• _What you should do_
Extract the run of lines that starts at the top of the records below and ends at the line with "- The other", keeping both ends and excluding pictures.

• _Data listing_
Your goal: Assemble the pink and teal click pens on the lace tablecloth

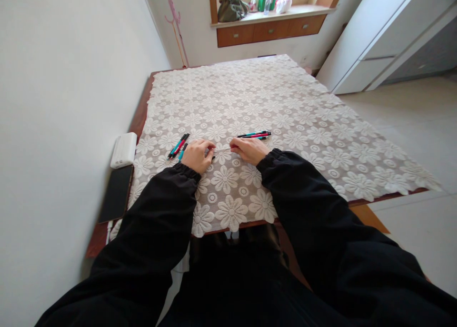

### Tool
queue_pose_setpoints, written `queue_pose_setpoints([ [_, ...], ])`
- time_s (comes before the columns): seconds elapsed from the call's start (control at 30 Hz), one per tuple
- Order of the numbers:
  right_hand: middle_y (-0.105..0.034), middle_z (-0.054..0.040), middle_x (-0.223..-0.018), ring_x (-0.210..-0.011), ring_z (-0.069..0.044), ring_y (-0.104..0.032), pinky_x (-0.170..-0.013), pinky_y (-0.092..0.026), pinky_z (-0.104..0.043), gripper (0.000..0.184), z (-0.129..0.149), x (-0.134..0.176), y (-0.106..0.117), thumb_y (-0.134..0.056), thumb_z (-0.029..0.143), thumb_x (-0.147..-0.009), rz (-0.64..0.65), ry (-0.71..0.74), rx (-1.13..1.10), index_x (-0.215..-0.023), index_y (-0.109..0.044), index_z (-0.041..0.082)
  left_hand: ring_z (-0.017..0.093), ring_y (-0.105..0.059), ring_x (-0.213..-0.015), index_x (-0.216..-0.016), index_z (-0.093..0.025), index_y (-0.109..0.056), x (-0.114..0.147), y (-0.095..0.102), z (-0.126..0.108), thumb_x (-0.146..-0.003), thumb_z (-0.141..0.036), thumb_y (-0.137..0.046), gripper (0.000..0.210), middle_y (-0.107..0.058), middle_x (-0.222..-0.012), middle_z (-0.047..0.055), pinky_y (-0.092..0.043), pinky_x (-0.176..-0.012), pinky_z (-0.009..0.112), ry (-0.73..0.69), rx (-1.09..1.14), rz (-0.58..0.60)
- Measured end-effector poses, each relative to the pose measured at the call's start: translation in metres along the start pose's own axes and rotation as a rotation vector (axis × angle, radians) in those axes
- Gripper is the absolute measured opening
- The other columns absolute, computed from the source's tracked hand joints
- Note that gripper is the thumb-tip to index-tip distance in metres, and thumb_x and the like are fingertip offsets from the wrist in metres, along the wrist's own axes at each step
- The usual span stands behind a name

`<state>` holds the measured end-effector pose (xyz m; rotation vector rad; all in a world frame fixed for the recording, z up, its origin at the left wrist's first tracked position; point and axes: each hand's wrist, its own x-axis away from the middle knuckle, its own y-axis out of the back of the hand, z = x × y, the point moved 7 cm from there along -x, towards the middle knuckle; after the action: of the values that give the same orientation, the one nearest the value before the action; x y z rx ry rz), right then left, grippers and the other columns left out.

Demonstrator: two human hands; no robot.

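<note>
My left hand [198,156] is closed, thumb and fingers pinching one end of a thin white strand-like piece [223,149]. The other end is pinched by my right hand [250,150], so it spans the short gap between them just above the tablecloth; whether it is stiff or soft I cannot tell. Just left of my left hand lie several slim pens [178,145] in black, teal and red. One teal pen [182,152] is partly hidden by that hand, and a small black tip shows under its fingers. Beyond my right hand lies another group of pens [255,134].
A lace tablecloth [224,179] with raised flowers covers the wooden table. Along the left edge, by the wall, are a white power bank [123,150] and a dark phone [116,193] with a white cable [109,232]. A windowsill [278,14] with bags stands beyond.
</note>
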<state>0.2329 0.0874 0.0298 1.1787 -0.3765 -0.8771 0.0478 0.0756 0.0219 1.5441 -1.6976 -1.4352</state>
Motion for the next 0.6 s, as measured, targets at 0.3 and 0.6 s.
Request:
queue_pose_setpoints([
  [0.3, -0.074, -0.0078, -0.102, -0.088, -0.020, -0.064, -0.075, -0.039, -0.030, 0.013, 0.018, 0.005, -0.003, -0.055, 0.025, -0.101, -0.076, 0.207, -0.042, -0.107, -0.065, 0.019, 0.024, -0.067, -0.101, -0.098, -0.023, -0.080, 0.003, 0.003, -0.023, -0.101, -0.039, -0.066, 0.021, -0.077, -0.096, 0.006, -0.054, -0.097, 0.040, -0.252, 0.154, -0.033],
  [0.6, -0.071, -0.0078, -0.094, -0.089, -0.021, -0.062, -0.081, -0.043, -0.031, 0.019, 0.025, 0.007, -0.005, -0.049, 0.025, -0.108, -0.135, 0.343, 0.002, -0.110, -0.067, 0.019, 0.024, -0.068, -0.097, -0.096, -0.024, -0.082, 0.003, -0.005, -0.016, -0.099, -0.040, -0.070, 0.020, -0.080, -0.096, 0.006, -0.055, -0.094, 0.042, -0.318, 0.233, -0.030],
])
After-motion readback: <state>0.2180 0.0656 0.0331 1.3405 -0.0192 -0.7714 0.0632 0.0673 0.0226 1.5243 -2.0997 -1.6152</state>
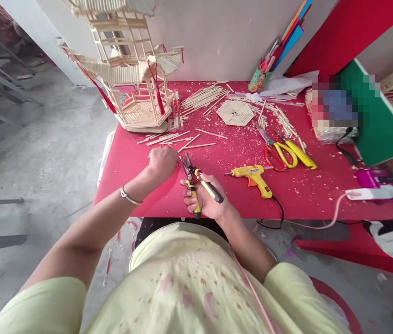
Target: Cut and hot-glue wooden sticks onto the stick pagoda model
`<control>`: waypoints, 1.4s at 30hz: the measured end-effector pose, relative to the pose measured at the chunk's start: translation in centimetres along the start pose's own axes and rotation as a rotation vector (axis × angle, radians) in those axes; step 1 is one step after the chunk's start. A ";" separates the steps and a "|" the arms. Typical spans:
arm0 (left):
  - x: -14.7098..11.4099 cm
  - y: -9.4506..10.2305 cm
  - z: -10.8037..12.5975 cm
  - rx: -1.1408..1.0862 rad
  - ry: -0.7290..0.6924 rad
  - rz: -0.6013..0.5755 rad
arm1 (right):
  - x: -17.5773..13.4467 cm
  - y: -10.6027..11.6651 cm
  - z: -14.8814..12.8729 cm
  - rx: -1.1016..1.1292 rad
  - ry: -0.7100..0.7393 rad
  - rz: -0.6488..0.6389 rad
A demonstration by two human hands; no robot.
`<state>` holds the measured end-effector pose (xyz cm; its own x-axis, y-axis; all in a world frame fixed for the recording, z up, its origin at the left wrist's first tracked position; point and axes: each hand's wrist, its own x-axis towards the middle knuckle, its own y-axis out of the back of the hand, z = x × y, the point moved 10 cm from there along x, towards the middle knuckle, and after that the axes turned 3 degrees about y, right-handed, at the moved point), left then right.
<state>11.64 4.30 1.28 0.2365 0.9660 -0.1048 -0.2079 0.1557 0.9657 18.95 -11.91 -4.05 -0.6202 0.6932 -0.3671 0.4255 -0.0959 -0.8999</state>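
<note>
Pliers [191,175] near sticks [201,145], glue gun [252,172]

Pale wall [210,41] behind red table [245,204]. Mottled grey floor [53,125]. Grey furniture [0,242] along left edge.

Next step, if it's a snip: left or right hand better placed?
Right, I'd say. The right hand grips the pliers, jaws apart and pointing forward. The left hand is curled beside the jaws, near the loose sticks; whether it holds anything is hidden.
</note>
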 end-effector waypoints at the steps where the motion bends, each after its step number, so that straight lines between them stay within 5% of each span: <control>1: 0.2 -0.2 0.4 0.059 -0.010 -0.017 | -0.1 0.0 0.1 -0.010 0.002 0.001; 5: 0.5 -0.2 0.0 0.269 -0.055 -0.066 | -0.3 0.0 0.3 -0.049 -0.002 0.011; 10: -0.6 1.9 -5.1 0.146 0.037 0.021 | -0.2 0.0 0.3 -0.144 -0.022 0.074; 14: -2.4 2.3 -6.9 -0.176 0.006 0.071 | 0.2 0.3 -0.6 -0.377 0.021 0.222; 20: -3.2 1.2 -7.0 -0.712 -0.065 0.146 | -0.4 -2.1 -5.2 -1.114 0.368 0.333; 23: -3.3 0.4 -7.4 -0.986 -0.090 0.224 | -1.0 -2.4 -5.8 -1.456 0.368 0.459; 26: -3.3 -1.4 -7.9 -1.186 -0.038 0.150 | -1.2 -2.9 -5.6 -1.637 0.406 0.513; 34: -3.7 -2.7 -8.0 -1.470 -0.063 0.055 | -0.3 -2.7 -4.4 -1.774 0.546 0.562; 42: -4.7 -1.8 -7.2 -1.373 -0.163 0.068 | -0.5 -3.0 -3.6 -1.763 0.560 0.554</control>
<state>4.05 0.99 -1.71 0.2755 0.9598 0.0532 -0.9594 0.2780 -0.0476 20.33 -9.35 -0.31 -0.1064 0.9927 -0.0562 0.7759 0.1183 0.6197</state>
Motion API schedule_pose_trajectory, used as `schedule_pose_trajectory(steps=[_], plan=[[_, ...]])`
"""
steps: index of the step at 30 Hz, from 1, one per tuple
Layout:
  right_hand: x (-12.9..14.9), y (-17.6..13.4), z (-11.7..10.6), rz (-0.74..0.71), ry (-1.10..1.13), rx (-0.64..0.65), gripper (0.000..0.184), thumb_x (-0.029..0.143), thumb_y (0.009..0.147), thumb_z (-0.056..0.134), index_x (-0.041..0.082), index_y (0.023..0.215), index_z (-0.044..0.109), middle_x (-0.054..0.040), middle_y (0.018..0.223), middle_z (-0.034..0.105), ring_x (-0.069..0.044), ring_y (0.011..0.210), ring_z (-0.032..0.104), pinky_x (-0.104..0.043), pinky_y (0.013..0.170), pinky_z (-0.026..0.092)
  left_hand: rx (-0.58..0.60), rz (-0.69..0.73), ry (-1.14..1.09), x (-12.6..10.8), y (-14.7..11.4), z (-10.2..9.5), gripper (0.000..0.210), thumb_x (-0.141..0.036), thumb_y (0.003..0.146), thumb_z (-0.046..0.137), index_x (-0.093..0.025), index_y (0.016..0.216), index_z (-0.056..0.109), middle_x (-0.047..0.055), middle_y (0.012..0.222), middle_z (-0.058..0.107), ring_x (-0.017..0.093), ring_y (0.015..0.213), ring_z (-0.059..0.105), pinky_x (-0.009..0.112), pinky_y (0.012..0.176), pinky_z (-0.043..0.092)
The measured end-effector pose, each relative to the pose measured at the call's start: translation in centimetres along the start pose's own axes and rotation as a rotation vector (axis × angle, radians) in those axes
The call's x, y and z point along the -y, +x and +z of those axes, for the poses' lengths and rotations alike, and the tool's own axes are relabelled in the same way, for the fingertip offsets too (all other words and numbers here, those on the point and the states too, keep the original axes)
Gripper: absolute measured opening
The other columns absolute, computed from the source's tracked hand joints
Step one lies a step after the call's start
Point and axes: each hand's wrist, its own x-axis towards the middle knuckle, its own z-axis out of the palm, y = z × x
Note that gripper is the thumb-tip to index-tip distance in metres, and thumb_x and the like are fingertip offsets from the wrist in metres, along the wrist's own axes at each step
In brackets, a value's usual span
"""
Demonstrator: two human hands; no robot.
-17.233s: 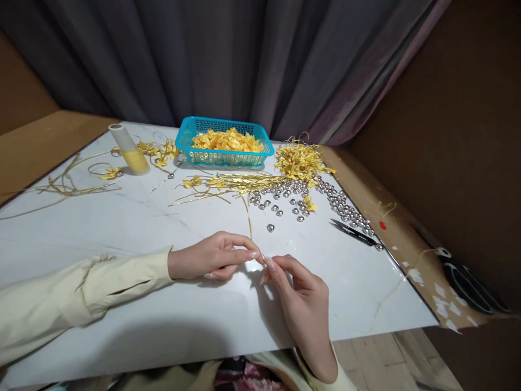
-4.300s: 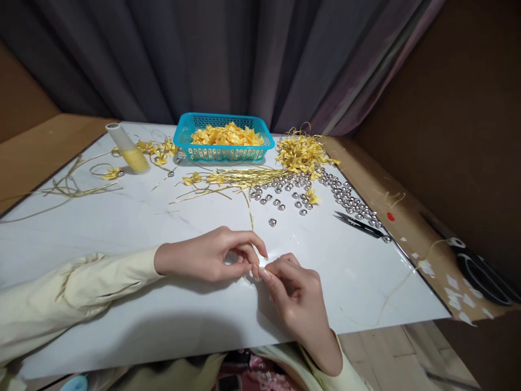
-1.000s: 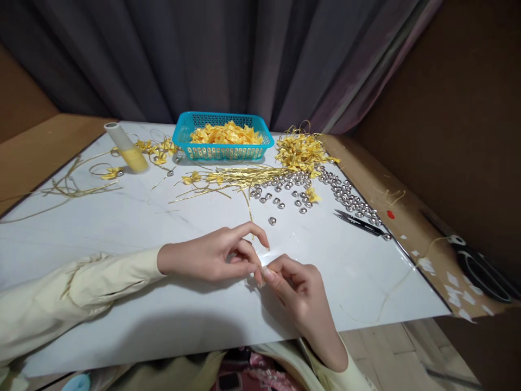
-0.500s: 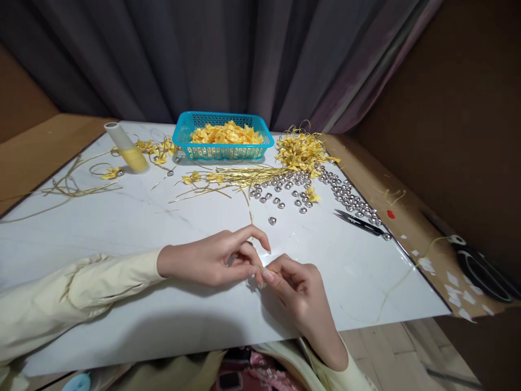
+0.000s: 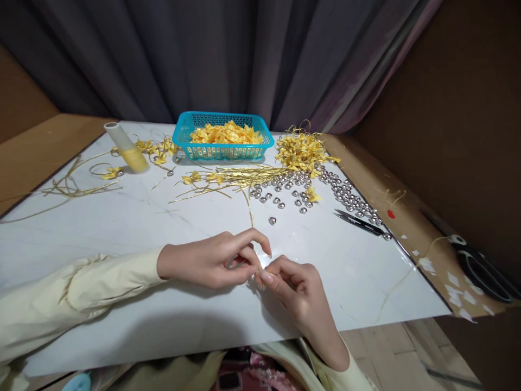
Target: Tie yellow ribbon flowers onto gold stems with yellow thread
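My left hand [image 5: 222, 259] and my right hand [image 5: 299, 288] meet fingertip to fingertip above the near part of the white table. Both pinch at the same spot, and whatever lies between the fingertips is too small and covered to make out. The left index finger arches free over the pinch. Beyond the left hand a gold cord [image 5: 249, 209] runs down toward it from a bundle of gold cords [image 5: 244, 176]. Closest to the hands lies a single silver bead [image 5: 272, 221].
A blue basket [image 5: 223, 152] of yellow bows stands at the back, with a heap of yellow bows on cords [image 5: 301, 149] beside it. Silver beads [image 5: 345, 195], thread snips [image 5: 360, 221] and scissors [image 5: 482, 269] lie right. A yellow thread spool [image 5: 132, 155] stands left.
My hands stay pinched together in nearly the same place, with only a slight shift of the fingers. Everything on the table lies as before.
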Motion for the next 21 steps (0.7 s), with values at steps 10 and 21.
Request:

• _Your solution_
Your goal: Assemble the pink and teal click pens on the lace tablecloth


### Tool
queue_pose_setpoints, written `queue_pose_setpoints([ [_, ...], ])`
- time_s (comes before the columns): seconds elapsed from the call's start (control at 30 Hz), one per tuple
- Order of the numbers:
  right_hand: middle_y (-0.105..0.034), middle_z (-0.054..0.040), middle_x (-0.223..-0.018), ring_x (-0.210..-0.011), ring_z (-0.069..0.044), ring_y (-0.104..0.032), pinky_x (-0.170..-0.013), pinky_y (-0.092..0.026), pinky_z (-0.104..0.043), gripper (0.000..0.184), z (-0.129..0.149), x (-0.134..0.176), y (-0.106..0.117), thumb_y (-0.134..0.056), thumb_z (-0.029..0.143), thumb_x (-0.147..-0.009), rz (-0.64..0.65), ry (-0.71..0.74), rx (-1.13..1.10), index_x (-0.215..-0.023), index_y (-0.109..0.044), index_z (-0.041..0.082)
  left_hand: ring_z (-0.017..0.093), ring_y (-0.105..0.059), ring_x (-0.213..-0.015), index_x (-0.216..-0.016), index_z (-0.093..0.025), index_y (-0.109..0.056), x (-0.114..0.147), y (-0.095..0.102), z (-0.126..0.108), thumb_x (-0.146..-0.003), thumb_z (-0.141..0.036), thumb_y (-0.137..0.046), gripper (0.000..0.210), middle_y (-0.107..0.058), middle_x (-0.222..-0.012), middle_z (-0.047..0.055), pinky_y (-0.092..0.043), pinky_x (-0.176..-0.012), pinky_z (-0.009..0.112), ry (-0.73..0.69), rx (-1.09..1.14), rz (-0.58..0.60)
- Measured end-effector poses, each relative to the pose measured at the call's start: translation in metres along the start pose's own axes and rotation as a rotation vector (axis × angle, radians) in those axes
- Gripper is the absolute measured opening
- The other columns absolute, computed from the source's tracked hand joints

The exercise asks for nothing more than this.